Activity
Using the records below, output the stretch that opens with the line containing "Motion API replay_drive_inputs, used" and closes with the line containing "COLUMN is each", exactly and including both lines, with nothing more.

Record set
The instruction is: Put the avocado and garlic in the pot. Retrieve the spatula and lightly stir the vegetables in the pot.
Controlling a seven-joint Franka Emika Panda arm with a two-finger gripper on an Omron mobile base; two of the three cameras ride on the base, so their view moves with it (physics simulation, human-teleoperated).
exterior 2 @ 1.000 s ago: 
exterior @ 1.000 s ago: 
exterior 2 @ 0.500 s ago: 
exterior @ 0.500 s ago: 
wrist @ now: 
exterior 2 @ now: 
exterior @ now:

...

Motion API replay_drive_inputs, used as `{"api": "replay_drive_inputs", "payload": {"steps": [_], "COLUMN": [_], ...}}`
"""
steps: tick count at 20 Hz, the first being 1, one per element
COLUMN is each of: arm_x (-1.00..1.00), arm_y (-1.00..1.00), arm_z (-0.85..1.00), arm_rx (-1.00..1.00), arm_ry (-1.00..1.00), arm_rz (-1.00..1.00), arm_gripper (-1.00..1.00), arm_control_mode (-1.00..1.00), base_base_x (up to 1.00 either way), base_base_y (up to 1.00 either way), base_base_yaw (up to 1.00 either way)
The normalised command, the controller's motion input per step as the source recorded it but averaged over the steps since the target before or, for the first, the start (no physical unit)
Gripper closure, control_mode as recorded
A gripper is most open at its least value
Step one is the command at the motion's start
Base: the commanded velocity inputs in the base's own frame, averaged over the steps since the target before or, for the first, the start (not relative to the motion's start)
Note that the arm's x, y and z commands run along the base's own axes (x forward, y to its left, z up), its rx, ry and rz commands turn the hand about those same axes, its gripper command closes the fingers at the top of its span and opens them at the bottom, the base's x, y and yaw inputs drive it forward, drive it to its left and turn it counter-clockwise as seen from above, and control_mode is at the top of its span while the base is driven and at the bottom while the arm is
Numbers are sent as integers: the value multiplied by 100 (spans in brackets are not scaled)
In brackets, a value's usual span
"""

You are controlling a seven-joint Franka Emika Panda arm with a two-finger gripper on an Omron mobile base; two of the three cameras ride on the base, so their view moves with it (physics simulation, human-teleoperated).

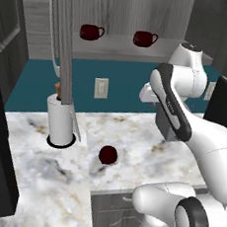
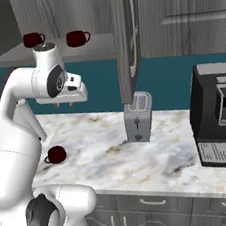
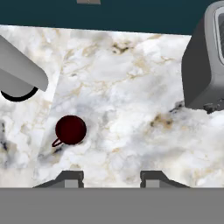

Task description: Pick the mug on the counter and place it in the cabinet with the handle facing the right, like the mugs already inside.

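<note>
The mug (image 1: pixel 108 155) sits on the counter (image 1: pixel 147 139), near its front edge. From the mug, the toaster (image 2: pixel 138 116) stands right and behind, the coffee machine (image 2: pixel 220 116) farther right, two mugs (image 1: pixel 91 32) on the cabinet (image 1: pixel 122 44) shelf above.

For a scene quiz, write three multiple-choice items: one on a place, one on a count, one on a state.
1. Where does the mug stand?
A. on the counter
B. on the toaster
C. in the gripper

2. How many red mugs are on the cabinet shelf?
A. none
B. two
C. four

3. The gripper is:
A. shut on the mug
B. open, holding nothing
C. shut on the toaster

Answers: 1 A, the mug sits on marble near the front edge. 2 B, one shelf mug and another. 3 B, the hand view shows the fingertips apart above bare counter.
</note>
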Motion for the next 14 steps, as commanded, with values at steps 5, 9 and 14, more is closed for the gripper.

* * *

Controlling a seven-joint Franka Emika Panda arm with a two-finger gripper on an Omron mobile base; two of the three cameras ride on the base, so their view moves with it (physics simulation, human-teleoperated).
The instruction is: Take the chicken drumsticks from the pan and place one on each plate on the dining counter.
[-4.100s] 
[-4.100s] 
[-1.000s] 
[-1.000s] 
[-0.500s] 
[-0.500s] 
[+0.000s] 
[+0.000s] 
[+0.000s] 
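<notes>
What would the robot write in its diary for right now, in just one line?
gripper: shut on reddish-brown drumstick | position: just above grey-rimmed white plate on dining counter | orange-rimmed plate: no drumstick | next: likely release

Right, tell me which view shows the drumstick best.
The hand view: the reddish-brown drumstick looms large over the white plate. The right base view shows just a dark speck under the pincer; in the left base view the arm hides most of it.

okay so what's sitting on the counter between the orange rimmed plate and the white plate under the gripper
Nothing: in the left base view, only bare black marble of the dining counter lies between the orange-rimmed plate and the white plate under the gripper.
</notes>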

Exercise output
Motion API replay_drive_inputs, used as `{"api": "replay_drive_inputs", "payload": {"steps": [_], "COLUMN": [_], ...}}`
"""
steps: tick count at 20 Hz, the first being 1, one per element
COLUMN is each of: arm_x (-1.00..1.00), arm_y (-1.00..1.00), arm_z (-0.85..1.00), arm_rx (-1.00..1.00), arm_ry (-1.00..1.00), arm_rz (-1.00..1.00), arm_gripper (-1.00..1.00), arm_control_mode (-1.00..1.00), base_base_x (up to 1.00 either way), base_base_y (up to 1.00 either way), base_base_yaw (up to 1.00 either way)

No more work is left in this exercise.